En attendant, il n’osait affronter Ivan et celui-ci se rapprochait toujours. D’autant qu’inconsciemment, il rejetait de toutes ses forces les conclusions de son propre songe où pourtant il triomphait, car cela impliquait la mort de Vassilissa, pire sa transformation par ses soins en statue de pierre ! Il se disait qu’il ne fallait pas prendre les choses au pied de la lettre. Il y avait peu de chance que s’il sortait vainqueur de son combat avec le moujik, celui-ci serait encore en vie, il ne referait pas une deuxième fois cette erreur. Donc tout ceci était symbolique et le découvrir enchaîné aux pieds de la jeune femme pouvait seulement signifier que ce serait elle la responsable. Le songe disait qu’il triompherait de son ennemi et essayer de lui dire comment.
Le message était pourtant clair, mais il se refusait à le voir. Il fallut la répétition lancinante de ce cauchemar pour qu’il finisse par l’accepter. Le rêve affirmait que la clé était Vassilissa, le bon sens aussi : si elle disparaissait, en apprenant sa mort, le moujik perdrait toute volonté et tous les sortilèges de Baba Yaga ne pourraient lui donner la victoire.
Tuer son amour ? Cela lui paraissait la veille impossible. Mais là également, son songe faisait son travail de sape, rendant de jour en jour la prémonition plus effective. Tous ses efforts pour la défendre, lui sauver la vie, refuser de l’assassiner l’épuisaient. D’autant qu’elle ne faisait même pas attention à lui, à ses tourments ! Devant une telle ingratitude, il comprit qu’il n’arriverait jamais à séduire la jeune femme. Alors une petite voix lui murmura que son désir d’elle désormais se limitait à ce qu’elle ne soit jamais à Ivan, ce qui n’excluait plus sa mort.
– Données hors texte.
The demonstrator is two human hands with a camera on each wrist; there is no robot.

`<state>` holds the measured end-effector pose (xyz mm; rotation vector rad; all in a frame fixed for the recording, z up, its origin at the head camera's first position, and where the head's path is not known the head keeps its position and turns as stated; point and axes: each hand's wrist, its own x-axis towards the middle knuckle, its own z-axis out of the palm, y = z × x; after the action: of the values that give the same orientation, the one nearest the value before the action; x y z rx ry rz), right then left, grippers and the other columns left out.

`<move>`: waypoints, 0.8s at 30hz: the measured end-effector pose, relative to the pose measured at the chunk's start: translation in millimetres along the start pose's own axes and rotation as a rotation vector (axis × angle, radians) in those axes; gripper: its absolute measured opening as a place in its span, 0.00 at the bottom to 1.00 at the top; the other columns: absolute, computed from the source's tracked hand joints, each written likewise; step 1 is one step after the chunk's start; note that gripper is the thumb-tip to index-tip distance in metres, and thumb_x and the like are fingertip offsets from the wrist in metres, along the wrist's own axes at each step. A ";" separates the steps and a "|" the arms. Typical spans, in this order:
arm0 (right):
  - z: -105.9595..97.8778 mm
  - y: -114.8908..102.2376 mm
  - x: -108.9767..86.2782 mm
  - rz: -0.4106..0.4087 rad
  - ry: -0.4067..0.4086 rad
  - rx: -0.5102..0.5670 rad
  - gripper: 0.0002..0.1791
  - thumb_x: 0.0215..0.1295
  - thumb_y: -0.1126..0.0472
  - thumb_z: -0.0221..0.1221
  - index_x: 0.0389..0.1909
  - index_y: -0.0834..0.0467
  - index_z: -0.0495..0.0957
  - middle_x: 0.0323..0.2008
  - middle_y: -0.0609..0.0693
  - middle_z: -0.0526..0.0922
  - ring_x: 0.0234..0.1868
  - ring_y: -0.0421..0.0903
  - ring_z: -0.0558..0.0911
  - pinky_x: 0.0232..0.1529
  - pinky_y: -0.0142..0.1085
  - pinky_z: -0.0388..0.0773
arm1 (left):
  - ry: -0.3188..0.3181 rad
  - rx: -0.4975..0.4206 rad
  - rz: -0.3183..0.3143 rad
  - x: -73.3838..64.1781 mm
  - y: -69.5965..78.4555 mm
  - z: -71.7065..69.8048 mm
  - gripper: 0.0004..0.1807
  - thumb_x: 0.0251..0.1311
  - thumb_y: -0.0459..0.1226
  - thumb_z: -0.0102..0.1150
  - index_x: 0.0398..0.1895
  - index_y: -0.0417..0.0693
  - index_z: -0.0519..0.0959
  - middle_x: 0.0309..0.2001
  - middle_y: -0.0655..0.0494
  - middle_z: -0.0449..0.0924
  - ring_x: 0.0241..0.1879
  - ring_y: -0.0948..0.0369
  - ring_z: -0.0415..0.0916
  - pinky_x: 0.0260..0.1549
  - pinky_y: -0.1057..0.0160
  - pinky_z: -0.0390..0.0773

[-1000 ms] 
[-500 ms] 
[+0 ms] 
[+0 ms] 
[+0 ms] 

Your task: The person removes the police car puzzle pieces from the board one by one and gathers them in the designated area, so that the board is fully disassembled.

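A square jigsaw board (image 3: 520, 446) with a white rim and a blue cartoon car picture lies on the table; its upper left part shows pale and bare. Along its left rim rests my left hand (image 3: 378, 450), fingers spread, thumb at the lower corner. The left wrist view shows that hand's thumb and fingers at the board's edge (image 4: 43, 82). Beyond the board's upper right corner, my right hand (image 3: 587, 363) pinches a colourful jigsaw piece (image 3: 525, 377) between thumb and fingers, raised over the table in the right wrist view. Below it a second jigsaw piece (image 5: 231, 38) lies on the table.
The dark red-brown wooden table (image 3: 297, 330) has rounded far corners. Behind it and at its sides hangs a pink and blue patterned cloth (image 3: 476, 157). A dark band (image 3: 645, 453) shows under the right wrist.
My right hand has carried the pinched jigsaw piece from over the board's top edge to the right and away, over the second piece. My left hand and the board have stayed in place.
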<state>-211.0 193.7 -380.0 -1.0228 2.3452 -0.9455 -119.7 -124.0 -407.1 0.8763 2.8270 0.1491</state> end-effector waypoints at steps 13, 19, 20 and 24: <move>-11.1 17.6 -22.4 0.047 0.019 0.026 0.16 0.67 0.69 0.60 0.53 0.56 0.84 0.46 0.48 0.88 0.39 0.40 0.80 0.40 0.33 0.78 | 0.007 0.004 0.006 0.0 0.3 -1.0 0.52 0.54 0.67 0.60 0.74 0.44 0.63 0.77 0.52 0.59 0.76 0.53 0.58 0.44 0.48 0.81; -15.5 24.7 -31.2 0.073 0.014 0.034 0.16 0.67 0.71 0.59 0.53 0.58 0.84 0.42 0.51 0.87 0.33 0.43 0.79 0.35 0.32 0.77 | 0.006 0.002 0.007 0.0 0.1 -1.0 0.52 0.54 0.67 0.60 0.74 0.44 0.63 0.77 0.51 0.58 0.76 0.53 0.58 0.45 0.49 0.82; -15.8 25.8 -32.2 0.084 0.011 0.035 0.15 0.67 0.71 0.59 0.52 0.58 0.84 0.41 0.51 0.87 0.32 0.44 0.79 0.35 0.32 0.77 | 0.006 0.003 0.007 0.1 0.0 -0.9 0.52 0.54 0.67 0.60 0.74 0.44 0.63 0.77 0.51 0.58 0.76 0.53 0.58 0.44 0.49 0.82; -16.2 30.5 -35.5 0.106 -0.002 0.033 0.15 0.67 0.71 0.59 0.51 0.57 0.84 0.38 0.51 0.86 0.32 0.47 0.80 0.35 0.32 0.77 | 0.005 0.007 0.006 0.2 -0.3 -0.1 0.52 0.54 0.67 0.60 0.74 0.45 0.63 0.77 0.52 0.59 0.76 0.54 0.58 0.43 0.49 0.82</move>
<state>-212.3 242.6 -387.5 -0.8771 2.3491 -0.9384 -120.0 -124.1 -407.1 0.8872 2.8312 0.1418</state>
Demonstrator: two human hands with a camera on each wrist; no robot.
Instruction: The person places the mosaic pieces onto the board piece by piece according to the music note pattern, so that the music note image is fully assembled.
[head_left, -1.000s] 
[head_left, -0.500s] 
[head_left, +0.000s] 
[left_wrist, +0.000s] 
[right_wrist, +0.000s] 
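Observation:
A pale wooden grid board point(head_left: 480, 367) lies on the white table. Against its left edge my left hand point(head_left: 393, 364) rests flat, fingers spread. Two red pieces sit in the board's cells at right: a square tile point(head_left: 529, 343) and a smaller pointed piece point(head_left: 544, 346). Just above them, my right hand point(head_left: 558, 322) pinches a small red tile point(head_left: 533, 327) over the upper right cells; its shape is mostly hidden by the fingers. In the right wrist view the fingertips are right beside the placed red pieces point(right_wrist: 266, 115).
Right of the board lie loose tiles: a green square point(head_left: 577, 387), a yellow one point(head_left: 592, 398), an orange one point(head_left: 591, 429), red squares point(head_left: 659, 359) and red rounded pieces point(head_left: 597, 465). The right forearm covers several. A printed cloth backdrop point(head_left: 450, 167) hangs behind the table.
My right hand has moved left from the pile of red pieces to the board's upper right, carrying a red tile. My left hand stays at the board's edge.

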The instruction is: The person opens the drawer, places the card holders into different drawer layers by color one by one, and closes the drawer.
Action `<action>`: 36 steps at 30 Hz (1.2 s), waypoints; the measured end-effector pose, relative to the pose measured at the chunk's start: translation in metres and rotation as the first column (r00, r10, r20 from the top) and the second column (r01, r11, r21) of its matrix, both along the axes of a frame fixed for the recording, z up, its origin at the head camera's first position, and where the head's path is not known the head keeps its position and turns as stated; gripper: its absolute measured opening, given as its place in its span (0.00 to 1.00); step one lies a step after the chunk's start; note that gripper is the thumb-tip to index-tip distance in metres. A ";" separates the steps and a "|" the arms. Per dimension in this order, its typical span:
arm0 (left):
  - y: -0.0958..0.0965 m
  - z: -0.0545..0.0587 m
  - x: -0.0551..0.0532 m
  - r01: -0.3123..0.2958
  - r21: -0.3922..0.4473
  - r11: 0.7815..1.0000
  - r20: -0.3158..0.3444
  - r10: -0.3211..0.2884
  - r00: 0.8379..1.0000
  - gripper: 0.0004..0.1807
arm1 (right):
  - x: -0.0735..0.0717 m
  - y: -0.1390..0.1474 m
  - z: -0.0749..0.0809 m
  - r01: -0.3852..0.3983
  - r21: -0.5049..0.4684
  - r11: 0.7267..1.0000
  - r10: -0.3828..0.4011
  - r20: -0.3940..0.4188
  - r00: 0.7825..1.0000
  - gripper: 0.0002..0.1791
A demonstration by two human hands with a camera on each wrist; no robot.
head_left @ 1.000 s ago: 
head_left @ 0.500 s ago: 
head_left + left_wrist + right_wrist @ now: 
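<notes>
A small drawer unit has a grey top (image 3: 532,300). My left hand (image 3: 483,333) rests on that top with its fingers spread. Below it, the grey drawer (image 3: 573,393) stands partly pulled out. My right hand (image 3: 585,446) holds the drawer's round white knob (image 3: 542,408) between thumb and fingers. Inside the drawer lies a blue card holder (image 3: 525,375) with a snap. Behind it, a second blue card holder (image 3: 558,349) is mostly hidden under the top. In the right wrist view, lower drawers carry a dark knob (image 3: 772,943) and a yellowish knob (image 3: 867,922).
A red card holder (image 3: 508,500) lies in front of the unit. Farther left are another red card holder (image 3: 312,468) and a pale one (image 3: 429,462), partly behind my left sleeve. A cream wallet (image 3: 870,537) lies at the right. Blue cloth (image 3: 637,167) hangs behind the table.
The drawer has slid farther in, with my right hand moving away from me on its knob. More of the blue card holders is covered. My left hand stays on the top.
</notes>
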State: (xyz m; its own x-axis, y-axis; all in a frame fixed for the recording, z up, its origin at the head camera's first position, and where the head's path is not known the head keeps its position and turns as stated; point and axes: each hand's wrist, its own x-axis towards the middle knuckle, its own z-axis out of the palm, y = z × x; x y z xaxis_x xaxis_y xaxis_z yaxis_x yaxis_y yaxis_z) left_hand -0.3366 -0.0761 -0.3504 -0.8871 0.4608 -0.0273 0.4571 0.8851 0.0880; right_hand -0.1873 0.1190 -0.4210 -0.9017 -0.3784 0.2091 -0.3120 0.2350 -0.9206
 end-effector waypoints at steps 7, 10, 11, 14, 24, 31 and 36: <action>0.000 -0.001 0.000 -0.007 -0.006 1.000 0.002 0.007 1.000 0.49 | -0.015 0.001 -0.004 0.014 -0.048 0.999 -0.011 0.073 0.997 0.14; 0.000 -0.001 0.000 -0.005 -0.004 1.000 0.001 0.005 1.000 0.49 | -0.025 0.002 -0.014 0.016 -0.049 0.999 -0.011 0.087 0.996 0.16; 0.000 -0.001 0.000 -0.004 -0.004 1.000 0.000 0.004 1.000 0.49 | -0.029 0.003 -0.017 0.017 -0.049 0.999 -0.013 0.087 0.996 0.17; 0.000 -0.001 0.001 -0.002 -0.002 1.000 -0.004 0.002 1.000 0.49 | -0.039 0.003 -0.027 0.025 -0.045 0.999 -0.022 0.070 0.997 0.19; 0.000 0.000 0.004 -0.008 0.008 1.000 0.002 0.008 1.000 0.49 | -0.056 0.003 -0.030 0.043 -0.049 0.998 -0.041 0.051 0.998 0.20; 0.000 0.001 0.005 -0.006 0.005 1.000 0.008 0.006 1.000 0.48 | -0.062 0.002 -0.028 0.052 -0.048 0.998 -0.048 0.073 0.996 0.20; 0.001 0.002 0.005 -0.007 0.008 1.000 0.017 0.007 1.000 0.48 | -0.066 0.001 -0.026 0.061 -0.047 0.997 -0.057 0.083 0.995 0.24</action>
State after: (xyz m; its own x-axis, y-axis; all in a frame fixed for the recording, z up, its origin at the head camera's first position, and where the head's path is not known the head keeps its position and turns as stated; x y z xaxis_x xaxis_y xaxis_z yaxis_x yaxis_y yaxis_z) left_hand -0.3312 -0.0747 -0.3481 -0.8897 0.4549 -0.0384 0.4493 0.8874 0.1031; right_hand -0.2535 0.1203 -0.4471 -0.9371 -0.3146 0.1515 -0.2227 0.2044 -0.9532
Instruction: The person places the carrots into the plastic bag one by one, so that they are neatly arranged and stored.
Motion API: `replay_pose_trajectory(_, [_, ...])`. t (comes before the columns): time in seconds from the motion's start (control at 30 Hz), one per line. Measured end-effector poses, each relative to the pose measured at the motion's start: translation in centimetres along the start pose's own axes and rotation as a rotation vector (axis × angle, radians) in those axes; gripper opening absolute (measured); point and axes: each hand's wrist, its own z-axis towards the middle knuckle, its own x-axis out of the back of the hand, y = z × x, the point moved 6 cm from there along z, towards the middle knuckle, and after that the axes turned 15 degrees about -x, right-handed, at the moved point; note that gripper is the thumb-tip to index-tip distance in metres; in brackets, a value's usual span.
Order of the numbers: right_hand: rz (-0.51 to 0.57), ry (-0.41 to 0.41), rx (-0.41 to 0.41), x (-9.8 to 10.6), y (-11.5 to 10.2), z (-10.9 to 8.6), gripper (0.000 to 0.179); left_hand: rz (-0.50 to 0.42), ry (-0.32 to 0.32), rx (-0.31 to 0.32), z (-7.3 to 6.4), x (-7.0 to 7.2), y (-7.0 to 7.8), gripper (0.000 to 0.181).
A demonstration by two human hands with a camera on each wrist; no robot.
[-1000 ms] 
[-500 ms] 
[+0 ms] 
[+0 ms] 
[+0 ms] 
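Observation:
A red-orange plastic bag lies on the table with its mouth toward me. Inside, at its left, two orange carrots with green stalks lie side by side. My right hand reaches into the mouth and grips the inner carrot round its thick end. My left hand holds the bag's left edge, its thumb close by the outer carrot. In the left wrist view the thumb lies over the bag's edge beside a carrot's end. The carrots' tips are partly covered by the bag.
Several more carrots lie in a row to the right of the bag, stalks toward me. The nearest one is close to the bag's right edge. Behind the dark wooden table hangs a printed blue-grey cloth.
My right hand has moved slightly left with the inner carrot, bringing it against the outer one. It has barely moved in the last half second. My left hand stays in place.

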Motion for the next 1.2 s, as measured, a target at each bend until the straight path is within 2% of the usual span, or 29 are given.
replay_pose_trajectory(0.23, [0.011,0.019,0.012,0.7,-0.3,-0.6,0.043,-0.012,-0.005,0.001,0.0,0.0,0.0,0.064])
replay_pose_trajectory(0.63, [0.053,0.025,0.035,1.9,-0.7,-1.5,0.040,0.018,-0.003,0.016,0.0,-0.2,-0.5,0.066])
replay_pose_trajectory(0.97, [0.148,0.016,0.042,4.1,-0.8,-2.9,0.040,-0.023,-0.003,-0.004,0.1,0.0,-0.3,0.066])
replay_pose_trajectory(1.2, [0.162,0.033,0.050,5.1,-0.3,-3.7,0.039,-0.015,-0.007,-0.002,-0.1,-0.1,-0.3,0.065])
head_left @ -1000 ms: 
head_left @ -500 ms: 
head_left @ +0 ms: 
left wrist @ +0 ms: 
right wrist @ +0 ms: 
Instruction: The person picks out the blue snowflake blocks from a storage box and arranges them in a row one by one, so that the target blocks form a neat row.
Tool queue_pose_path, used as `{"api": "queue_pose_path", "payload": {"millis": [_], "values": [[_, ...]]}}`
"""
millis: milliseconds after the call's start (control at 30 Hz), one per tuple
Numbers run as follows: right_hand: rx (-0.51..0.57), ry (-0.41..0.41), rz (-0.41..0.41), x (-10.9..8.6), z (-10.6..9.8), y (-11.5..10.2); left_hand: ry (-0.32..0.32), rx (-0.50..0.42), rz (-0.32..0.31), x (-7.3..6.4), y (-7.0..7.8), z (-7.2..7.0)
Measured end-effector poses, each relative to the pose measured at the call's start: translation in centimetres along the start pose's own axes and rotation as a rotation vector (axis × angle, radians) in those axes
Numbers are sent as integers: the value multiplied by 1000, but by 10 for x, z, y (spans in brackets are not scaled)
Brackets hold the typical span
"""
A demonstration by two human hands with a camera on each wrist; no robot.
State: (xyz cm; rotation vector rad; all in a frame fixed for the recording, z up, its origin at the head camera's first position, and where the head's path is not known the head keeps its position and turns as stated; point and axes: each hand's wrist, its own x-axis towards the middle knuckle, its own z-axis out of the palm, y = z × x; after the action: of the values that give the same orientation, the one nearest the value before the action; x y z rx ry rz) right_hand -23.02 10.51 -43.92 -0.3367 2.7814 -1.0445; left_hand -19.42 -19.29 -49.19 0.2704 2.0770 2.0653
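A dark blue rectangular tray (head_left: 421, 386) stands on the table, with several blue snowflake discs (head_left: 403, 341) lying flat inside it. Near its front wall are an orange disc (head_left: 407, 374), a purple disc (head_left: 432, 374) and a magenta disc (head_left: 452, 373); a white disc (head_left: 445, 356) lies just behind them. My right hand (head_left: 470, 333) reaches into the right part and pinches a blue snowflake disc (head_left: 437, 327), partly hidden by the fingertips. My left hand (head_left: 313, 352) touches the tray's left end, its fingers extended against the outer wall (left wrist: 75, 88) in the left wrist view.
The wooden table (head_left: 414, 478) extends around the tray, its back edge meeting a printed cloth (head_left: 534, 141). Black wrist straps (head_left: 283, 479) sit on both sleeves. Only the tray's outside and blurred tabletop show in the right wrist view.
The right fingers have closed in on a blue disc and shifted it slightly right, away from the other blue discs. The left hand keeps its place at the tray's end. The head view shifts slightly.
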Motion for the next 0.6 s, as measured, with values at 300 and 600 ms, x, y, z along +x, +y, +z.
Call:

Quand cette pensait s’installa dans son esprit, un grand pas fut fait vers la concrétisation de son rêve.
Il restait une ultime étape. Elle fut franchie un soir, alors qu’ils étaient tous deux attablés pour dîner. Il n’arrivait toujours pas à se décider, elle était si belle, il l’aimait tant. Il se repaissait d’elle comme parfois on le fait avant de quitter sa chérie pour un temps. Il remarqua sur son cou le début d’une ride. Vassilissa vieillissait, vieillirait ! Ce fut un choc. Pour lui, il était inimaginable que cette merveille puisse ainsi continuer à s’étioler, s’estomper puis disparaître à jamais. Il avait la possibilité d’empêcher cela, il lui suffisait de lui apprendre comment devenir immortelle.
Il réalisa alors qu’elle refuserait. D’abord parce que cela venait de lui, mais même si c’était Ivan qui le lui enseignait, elle n’accepterait jamais un tel cadeau, car cela voudrait dire se séparer de son âme, se muer en une de ses froides et éternelles déesses, c’est-à-dire cesser d’être Vassilissa.
Il y avait un autre moyen de sauver la beauté du monde. D’intolérable, la transformation en statue devenait indispensable.
[1] Contrairement au bûcheron en fer-blanc du Magicien d’Oz, les citoyens en or ne rouillaient pas ! Quant aux avantages d’être en métal, plutôt qu’en chair, nul ne peut les contester.
[2]Janus est un dieu aux deux visages, l’un tourné vers le passé, l’autre vers l’avenir. Janvier lui est dédié, le premier mois de l’année, ouvrant sur l’année future, regardant encore l’année précédente.